_What is being asked:_
Would you show every line from the records that holds "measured"?

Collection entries
= Beginning of Section =

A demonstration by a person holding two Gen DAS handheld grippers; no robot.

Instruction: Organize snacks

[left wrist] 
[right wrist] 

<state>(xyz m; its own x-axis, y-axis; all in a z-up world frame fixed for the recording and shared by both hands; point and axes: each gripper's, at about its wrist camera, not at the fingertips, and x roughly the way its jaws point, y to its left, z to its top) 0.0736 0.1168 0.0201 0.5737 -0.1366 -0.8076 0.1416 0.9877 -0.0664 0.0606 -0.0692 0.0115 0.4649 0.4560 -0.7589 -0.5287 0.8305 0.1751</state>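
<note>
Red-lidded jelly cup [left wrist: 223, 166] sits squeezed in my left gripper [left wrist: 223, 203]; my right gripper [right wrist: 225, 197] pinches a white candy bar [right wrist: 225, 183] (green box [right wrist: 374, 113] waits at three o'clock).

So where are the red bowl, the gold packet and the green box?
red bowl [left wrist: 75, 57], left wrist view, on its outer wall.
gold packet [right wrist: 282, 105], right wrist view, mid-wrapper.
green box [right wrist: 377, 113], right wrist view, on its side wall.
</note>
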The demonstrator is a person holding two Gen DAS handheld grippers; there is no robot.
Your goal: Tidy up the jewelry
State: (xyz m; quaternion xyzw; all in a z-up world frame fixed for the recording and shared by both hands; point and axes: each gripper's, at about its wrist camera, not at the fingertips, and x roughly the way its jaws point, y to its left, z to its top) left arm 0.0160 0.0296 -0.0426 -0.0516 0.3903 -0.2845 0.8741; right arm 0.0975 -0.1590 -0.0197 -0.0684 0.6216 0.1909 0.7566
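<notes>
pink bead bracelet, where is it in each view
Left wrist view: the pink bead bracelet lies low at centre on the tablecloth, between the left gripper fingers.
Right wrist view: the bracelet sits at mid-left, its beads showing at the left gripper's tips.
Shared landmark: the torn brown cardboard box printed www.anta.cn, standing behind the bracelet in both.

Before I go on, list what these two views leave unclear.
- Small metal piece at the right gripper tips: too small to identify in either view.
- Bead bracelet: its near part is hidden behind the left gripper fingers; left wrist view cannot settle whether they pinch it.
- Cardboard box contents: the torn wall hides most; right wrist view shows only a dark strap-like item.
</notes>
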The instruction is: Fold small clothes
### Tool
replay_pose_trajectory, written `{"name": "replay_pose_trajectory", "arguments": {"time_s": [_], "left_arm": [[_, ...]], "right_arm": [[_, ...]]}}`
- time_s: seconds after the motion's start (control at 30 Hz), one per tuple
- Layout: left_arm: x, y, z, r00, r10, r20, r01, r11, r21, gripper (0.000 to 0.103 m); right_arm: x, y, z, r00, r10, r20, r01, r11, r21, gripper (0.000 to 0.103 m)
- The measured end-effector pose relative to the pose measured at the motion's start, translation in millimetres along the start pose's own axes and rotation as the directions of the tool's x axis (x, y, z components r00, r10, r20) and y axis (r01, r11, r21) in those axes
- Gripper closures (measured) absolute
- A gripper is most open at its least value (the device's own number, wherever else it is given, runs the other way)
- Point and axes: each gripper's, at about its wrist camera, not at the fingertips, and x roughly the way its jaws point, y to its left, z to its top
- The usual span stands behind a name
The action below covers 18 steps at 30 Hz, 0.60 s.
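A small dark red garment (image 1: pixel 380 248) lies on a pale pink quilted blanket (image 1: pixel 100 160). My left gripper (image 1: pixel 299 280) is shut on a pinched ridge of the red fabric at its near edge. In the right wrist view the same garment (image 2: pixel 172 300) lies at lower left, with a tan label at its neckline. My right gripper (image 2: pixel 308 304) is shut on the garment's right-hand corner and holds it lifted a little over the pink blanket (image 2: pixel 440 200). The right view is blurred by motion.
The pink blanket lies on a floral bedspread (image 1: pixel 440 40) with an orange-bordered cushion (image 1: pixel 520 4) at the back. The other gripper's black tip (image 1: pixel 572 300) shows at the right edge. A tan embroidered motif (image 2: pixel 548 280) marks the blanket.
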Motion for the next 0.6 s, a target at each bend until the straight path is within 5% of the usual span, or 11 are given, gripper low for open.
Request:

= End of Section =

_Task result:_
- The measured end-effector pose relative to the pose measured at the motion's start, translation in millimetres along the start pose's own axes and rotation as the directions of the tool's x axis (x, y, z components r00, r10, r20) and y axis (r01, r11, r21) in those axes
- Gripper closures (measured) absolute

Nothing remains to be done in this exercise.